Post by blindpig » Tue Feb 25, 2020 2:14 pm

Kid of the Black Hole
01-19-2009, 04:51 PM
Despite the widespread impression to the contrary, the main target of the "Secret Speech" was not Stalin himself but the political course, a certain direction of development, that was associated with his name. The Russian historian Yuri Zhukov has stated it clearly: Khrushchev’s goal was to put an end to the democratic reforms begun but far from completed during Stalin’s lifetime (http://clogic.eserver.org/2005/furr.html).

Today – and, it must be said, under the influence of Khrushchev’s Speech – "Stalin" and "democracy" are antipodal concepts in the minds of most people, conceptions that denote two incompatible extremes, phenomena that are polar opposites. But this view is in error. Stalin shared Lenin’s views on representative democracy and strove to root its principles in the building of the Soviet state.

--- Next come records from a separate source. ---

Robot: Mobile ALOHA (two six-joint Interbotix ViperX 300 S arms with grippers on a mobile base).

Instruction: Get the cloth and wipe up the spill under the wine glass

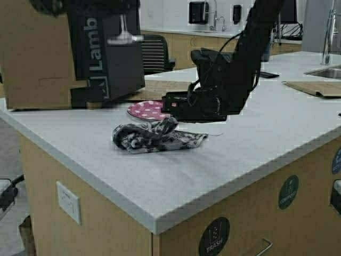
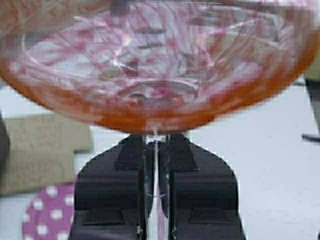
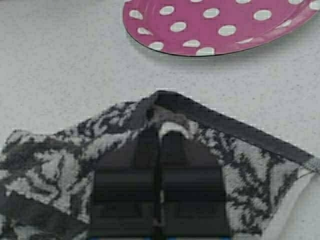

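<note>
Left wrist view alone showed the left gripper [image 2: 156, 200] clamped on the glass [image 2: 155, 65] stem; the right gripper [image 3: 160, 137] pinched the crumpled floral cloth [image 1: 155, 136] on the speckled counter [image 1: 256, 144].

The cloth [image 1: 157, 136] is a crumpled black-and-white floral heap on the grey counter, one edge pinched up into a peak. The wine glass [image 2: 150, 75] is held up by its stem, pink liquid streaking its bowl.
</note>
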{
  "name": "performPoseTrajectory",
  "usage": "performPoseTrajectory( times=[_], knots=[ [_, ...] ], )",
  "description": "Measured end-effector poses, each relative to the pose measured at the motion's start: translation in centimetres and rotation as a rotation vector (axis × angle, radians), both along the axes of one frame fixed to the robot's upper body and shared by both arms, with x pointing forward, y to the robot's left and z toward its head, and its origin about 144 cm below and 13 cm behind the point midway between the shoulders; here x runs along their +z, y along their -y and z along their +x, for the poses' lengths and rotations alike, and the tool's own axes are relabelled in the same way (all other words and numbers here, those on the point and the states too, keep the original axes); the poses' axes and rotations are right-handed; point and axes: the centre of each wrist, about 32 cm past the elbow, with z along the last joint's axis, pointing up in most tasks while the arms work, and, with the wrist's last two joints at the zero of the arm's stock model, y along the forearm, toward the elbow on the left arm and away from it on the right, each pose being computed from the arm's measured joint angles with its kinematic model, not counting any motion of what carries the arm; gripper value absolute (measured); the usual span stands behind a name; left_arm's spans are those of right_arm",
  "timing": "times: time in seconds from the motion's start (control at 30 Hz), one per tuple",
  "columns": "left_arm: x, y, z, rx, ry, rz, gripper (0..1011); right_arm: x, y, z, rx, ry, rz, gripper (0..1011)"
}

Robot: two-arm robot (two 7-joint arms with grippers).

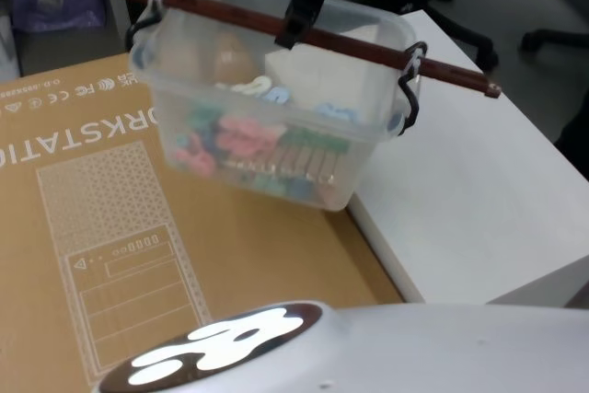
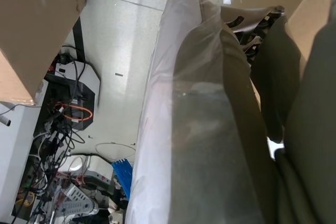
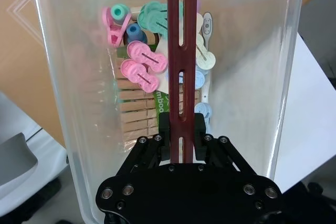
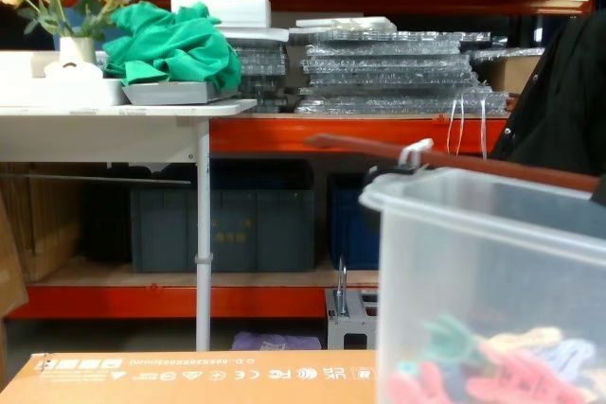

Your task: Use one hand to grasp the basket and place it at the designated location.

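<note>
The basket (image 1: 267, 126) is a translucent-white tub holding coloured and wooden clothes pegs (image 3: 139, 66). Its long reddish-brown bar handle (image 1: 368, 48) runs across the top, with a white tie near each end. My right gripper (image 1: 299, 16) comes down from above and is shut on the middle of the handle (image 3: 181, 24), a black finger (image 3: 164, 129) on either side of the bar. The tub seems to hang just above the seam between the cardboard box and the white table. In the chest view the basket (image 4: 473, 262) looms large at the lower right. The left wrist view looks down at the floor.
A large brown cardboard box (image 1: 110, 255) lies flat on the left, and a white table (image 1: 479, 200) adjoins it on the right. My own grey body (image 1: 368, 347) fills the near edge. Office chairs stand behind. Across the room are orange shelving, dark blue crates (image 4: 222, 229) and a white table (image 4: 114, 111).
</note>
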Motion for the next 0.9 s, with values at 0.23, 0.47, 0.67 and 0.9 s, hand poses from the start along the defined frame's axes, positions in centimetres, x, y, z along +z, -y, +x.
performPoseTrajectory(
  times=[0.23, 0.47, 0.67, 0.9],
  knots=[
    [0.0, 0.0, 0.0, 0.000, 0.000, 0.000, 0, 0.4, 2.5, 1.3, -0.121, -0.003, 0.005, 238],
    [0.0, 0.0, 0.0, 0.000, 0.000, 0.000, 0, 0.8, 5.5, 2.7, -0.260, -0.014, 0.010, 238],
    [0.0, 0.0, 0.0, 0.000, 0.000, 0.000, 0, 1.2, 8.2, 3.4, -0.369, -0.025, 0.016, 238],
    [0.0, 0.0, 0.0, 0.000, 0.000, 0.000, 0, 1.5, 9.8, 3.5, -0.435, -0.024, 0.016, 238]
  ],
)
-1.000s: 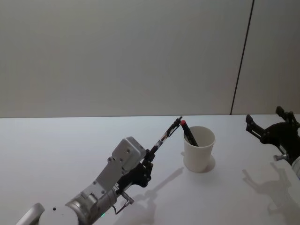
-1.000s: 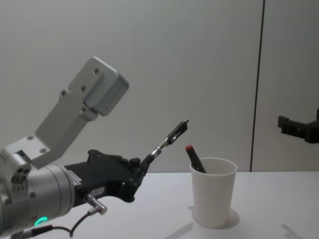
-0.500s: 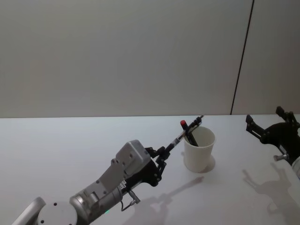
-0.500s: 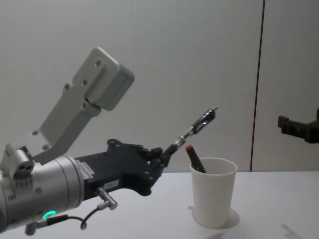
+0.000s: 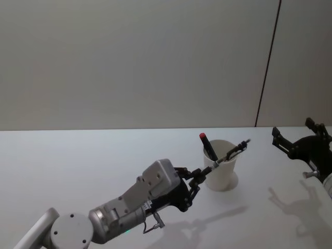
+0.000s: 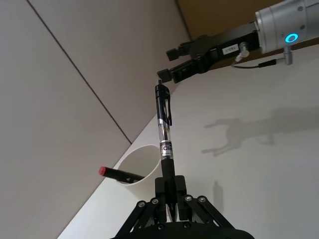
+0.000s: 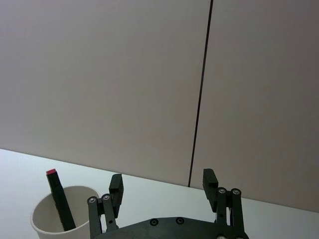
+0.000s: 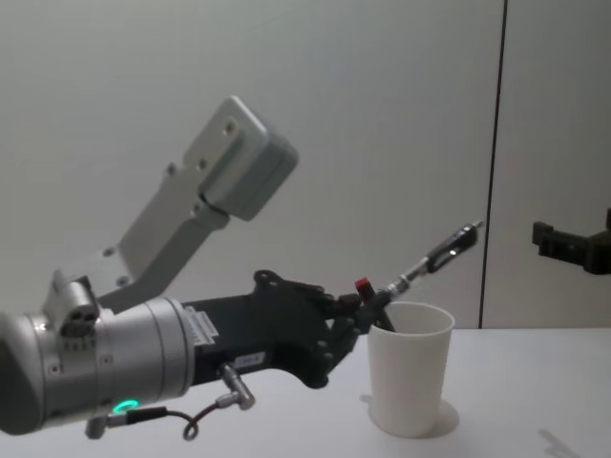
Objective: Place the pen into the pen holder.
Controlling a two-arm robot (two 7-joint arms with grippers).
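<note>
While left claw (image 5: 199,177) pinches its lower end, pen (image 5: 228,154) slanting up-right over pen holder (image 5: 222,176), right claw (image 5: 294,136) open, far right.

Left gripper (image 8: 374,305) reaches in from the left, just left of the pen holder (image 8: 410,370), jaws closed on the pen's low end. Pen (image 8: 431,258) tilts up to the right, crossing above the pen holder's rim, its tip past the right side. Red-capped marker (image 8: 364,286) stands in the pen holder, leaning left. Pen holder upright on the white counter (image 8: 516,405). Right gripper (image 8: 571,244) at the right edge, raised, well apart.
</note>
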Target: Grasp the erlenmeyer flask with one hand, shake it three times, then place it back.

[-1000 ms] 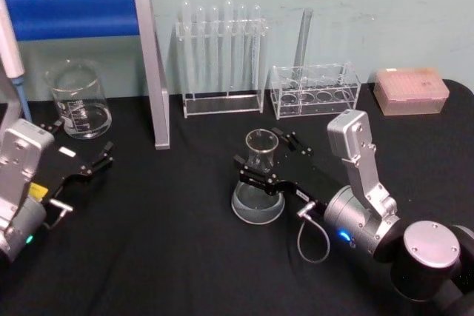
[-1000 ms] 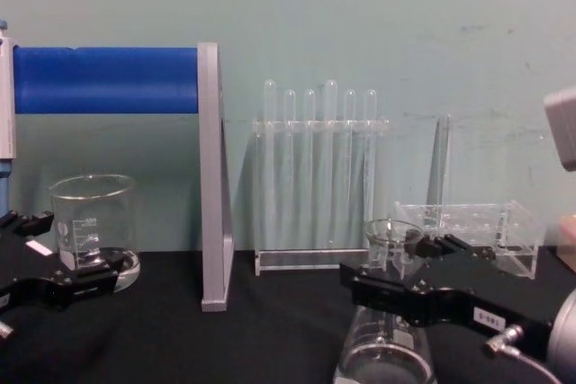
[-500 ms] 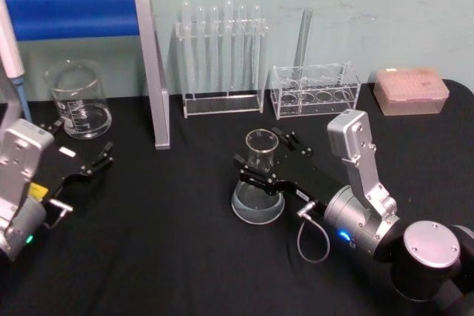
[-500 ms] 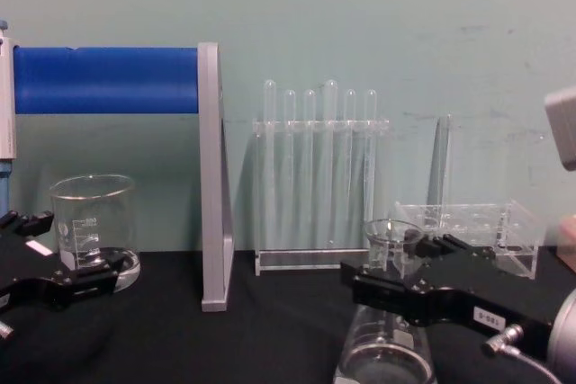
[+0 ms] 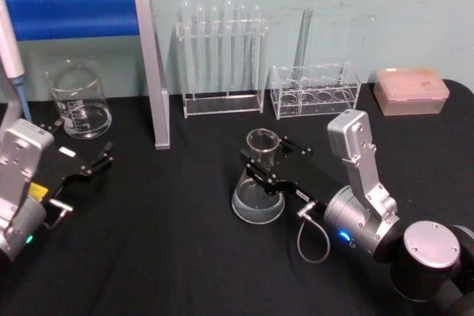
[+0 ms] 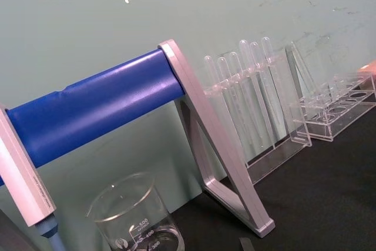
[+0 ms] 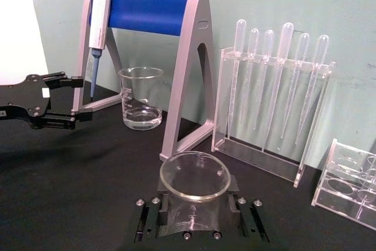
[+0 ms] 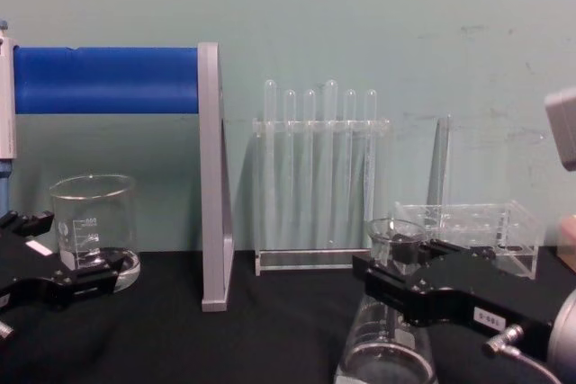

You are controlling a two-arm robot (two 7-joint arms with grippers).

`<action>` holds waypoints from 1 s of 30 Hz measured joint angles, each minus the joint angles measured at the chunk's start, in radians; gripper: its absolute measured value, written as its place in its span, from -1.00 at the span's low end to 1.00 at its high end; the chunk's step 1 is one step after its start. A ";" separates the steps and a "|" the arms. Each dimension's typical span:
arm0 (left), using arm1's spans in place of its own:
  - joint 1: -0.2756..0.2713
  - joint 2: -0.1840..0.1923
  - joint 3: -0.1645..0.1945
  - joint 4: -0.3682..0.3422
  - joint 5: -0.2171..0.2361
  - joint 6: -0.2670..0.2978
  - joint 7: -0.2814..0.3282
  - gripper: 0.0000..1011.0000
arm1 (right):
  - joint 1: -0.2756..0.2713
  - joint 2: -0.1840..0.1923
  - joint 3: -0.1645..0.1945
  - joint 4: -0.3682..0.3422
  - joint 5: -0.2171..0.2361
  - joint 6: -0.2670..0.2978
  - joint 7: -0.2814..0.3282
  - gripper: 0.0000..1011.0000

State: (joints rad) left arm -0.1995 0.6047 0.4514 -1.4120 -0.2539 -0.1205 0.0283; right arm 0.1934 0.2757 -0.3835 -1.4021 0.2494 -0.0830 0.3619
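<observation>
Clear glass, the erlenmeyer flask point(image 5: 257, 201) stands upright on the black surface point(image 5: 170, 242) near the middle, with the tube racks point(image 5: 221, 57) behind it. The right gripper point(image 5: 264, 155) has its jaws closed against the flask's neck. The left gripper point(image 5: 80, 144) rests far left beside the beaker point(image 5: 78, 101), jaws spread and holding nothing.

A clear glass erlenmeyer flask point(image 5: 256, 201) stands upright near the middle of the black desk point(image 5: 170, 220), with a little clear liquid in its wide round base. The black right gripper point(image 5: 264, 156) reaches in from the right, jaws closed against the narrow neck just under the flared rim.
</observation>
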 joint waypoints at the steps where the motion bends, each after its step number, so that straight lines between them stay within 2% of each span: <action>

It was Stalin himself who stood at the head of the fight for democratizing Soviet society, a struggle which was at the very heart of the political processes that took place in the USSR during the 1930s to 1950s. The essence of this program was as follows: the role of the Communist Party in the governing of the state would be reduced to normal limits, like those in other countries, and the political leadership of the state would be chosen not according to party lists but on the basis of democratic procedures.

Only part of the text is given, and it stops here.